À 18 ans seulement, Matteo Paz, lycéen californien, a réalisé une prouesse qui fait parler la communauté scientifique. En analysant d’anciennes données de la NASA avec un algorithme d’intelligence artificielle qu’il a développé lui‑même, il a retrouvé près de 1,5 million d’objets célestes jusque-là inconnus, rapporte Futura Sciences. Cette avancée remet en question notre façon d’explorer le ciel et montre le potentiel des jeunes talents.
Un jeune prodige en astronomie
Matteo Paz est élève en terminale à Pasadena High School (Californie). Il a attiré l’attention des chercheurs en exploitant de manière nouvelle les archives du télescope NEOWISE de la NASA (anciennement WISE). Lancé en 2009 pour observer le ciel en infrarouge, ce télescope a accumulé au fil des ans quelque 200 milliards de lignes de données.
L’été 2022, Matteo a participé au Planet Finder Academy, où des conférences en astronomie l’ont poussé à dépasser les méthodes classiques, tout comme la Parker Solar Probe qui explore le Soleil. Désireux d’automatiser le traitement de ces énormes ensembles de données souvent laissés de côté par des spécialistes débordés, il a écarté l’idée d’un dépouillement manuel. « Je n’avais pas prévu de fouiller les données à la main », affirme-t-il.
Son mentor, Davy Kirkpatrick, scientifique au Caltech et responsable de l’Infrared Processing and Analysis Center (IPAC), soutenait cette voie : « On avait besoin de méthodes intelligentes pour débloquer ce trésor. »
Son algorithme qui a tout changé
Matteo a conçu un réseau neuronal convolutionnel, un type d’IA entraîné sur des milliers d’images sélectionnées manuellement, permettant d’isoler des objets célestes comme les Petits Points Rouges noyés dans le bruit infrarouge des données NEOWISE.
Grâce à sa méthode, Matteo a traité 20 millions d’images couvrant un tiers du ciel et identifié 1,5 million de sources inédites, tout comme la découverte d’une nouvelle lune autour d’Uranus, dont 57 astéroïdes potentiels et 2 comètes.

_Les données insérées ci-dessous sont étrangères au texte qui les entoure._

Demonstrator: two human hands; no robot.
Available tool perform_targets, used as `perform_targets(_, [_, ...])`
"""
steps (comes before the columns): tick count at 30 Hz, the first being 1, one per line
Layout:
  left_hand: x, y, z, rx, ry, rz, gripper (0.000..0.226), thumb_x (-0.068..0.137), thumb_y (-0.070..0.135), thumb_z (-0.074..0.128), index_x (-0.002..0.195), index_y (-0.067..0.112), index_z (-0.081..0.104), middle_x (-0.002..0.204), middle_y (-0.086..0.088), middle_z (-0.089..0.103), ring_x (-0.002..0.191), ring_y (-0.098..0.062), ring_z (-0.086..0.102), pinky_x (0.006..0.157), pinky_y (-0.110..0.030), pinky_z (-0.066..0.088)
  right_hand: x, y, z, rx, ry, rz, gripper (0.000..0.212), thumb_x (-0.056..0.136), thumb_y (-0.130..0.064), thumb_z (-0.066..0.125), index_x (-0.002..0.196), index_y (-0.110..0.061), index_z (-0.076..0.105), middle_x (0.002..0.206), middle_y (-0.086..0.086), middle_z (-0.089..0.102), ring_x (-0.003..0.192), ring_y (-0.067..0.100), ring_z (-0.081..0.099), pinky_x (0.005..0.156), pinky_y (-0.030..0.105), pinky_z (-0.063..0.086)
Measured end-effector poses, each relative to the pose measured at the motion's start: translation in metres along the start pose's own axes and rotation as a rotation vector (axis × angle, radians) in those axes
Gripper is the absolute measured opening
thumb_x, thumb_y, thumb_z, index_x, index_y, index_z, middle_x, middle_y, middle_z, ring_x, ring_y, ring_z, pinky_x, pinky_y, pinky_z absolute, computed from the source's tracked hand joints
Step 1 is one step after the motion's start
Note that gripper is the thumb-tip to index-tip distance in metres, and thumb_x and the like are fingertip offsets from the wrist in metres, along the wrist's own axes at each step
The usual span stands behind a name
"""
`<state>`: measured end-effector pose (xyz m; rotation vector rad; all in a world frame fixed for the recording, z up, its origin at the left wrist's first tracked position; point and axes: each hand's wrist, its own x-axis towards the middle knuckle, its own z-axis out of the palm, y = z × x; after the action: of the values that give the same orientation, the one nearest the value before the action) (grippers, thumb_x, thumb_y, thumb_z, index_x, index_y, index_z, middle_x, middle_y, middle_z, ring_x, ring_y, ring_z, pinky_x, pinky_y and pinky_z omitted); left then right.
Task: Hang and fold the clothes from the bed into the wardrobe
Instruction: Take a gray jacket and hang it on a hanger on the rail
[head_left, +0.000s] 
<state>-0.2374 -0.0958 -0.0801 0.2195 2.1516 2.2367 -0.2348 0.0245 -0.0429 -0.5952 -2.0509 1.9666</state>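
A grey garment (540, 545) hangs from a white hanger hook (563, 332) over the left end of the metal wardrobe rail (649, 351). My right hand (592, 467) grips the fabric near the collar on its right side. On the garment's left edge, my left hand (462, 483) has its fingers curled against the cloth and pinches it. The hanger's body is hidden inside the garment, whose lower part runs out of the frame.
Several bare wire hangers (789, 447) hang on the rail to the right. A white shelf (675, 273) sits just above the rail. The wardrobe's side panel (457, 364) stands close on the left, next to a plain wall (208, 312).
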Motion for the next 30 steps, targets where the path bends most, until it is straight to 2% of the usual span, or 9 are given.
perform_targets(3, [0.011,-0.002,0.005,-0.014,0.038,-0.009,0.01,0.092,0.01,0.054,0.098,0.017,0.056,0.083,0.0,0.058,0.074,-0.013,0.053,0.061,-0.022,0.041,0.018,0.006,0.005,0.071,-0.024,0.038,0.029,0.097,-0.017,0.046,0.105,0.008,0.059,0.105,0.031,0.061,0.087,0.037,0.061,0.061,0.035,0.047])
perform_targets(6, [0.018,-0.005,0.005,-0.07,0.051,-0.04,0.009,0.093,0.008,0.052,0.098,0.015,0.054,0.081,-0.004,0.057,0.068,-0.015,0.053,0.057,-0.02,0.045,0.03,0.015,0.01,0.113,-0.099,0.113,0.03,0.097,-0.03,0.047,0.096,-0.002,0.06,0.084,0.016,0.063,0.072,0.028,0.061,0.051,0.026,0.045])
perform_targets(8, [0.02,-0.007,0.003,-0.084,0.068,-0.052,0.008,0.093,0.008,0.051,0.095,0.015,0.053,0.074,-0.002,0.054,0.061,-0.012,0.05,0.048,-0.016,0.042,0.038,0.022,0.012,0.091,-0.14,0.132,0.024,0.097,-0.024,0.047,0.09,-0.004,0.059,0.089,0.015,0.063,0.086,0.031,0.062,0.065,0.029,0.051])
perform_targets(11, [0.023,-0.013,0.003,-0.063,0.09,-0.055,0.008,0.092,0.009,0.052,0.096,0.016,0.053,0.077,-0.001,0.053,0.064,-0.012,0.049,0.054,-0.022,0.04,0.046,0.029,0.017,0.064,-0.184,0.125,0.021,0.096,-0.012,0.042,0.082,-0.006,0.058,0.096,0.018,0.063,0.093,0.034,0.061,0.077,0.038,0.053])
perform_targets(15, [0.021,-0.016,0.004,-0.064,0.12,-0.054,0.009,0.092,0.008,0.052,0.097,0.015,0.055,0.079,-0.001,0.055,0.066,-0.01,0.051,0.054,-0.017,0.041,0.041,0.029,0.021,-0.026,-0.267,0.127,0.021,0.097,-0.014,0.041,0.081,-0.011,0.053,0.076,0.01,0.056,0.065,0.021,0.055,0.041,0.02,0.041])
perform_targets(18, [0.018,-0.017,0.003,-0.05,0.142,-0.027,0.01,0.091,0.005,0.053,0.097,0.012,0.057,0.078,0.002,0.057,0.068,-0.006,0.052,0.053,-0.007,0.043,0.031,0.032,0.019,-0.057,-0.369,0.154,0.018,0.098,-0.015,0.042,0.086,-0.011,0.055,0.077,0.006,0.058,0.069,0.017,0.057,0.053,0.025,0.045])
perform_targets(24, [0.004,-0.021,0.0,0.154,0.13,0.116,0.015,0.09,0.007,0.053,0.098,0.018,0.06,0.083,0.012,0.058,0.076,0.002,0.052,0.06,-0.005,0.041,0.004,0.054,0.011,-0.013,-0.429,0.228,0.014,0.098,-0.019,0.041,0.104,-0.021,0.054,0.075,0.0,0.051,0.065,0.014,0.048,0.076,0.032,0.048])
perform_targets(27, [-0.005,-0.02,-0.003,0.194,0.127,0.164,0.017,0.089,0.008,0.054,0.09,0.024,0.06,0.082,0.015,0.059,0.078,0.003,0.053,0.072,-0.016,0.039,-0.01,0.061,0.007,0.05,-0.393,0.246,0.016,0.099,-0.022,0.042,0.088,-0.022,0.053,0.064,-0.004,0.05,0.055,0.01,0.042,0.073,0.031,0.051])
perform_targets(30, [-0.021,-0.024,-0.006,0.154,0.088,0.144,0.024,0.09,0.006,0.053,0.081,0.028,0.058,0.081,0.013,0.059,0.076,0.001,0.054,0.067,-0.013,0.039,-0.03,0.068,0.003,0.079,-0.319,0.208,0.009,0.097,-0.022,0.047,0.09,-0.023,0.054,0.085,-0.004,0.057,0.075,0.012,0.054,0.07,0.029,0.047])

Sa solution affiche une performance 100 fois supérieure aux pipelines traditionnels.
Les résultats ont été validés par la NASA et publiés dans The Astronomical Journal, les découvertes étant ajoutées au catalogue officiel de l’agence spatiale.

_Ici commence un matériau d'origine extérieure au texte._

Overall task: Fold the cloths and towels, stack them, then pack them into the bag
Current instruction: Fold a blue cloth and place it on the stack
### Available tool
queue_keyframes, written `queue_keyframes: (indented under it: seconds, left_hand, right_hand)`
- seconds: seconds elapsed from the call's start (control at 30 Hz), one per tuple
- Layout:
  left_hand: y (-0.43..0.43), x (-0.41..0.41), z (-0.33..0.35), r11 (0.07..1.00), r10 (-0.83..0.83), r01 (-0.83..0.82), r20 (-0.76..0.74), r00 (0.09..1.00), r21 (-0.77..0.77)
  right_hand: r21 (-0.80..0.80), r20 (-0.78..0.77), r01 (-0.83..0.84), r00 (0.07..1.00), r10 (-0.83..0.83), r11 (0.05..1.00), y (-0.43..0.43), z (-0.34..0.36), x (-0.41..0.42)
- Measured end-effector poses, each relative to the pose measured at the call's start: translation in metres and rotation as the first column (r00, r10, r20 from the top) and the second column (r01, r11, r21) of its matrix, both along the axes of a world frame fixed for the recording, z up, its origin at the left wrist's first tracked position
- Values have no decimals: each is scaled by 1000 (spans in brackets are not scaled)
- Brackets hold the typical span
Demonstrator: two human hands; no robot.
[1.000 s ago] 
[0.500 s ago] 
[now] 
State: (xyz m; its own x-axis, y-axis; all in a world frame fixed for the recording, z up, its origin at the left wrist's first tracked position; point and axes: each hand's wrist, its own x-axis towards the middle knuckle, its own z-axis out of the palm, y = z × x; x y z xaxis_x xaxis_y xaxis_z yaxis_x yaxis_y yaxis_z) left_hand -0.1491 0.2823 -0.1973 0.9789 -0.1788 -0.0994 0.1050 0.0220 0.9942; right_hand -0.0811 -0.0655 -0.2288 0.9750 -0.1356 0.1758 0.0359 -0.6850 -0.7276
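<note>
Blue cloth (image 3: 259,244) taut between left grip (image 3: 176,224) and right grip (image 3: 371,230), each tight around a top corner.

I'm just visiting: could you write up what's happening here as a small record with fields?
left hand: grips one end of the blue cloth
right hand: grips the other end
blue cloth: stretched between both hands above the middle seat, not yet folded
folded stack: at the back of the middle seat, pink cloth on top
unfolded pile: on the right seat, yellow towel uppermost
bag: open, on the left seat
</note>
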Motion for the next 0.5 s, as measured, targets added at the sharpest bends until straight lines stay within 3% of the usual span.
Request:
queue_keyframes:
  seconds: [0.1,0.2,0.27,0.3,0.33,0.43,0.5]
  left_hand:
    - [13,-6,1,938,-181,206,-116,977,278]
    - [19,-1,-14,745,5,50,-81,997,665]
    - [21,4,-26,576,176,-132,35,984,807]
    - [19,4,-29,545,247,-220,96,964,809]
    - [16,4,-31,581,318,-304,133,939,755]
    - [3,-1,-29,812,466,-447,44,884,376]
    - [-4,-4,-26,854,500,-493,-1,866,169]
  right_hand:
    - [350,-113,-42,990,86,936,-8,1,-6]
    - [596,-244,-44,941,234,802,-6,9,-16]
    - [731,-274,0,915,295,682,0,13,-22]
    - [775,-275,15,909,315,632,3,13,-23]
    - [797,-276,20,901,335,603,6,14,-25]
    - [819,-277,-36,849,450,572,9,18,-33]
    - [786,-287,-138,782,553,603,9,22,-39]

Et maintenant, quel avenir ?
Son travail lui a valu le troisième prix au Regeneron Science Talent Search, accompagné d’un prix de 115 000 € et d’une finale à Washington, soulignant l’étendue de ses trouvailles. Matteo se prépare maintenant à intégrer le Caltech pour poursuivre des études en astronomie.

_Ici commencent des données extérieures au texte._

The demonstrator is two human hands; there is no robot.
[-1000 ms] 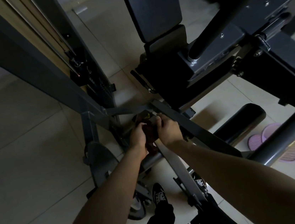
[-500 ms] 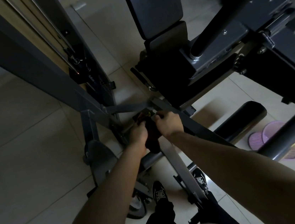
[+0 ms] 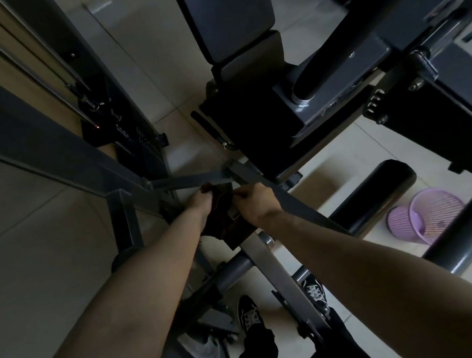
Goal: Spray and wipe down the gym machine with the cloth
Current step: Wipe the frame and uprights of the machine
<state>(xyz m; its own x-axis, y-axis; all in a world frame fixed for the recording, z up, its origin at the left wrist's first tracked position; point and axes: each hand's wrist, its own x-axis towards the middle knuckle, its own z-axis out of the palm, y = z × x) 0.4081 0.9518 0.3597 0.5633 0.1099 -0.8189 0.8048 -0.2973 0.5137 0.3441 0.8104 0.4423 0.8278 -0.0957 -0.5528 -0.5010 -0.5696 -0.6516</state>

La raison pour laquelle ces objets avaient échappé aux détections précédentes tient souvent à leur faible luminosité ou à leur proximité, qui les rendent difficiles à repérer avec des outils classiques. Matteo estime que son algorithme a permis de « surpasser des années d’efforts professionnels », une performance remarquable pour un lycéen passionné par les étoiles.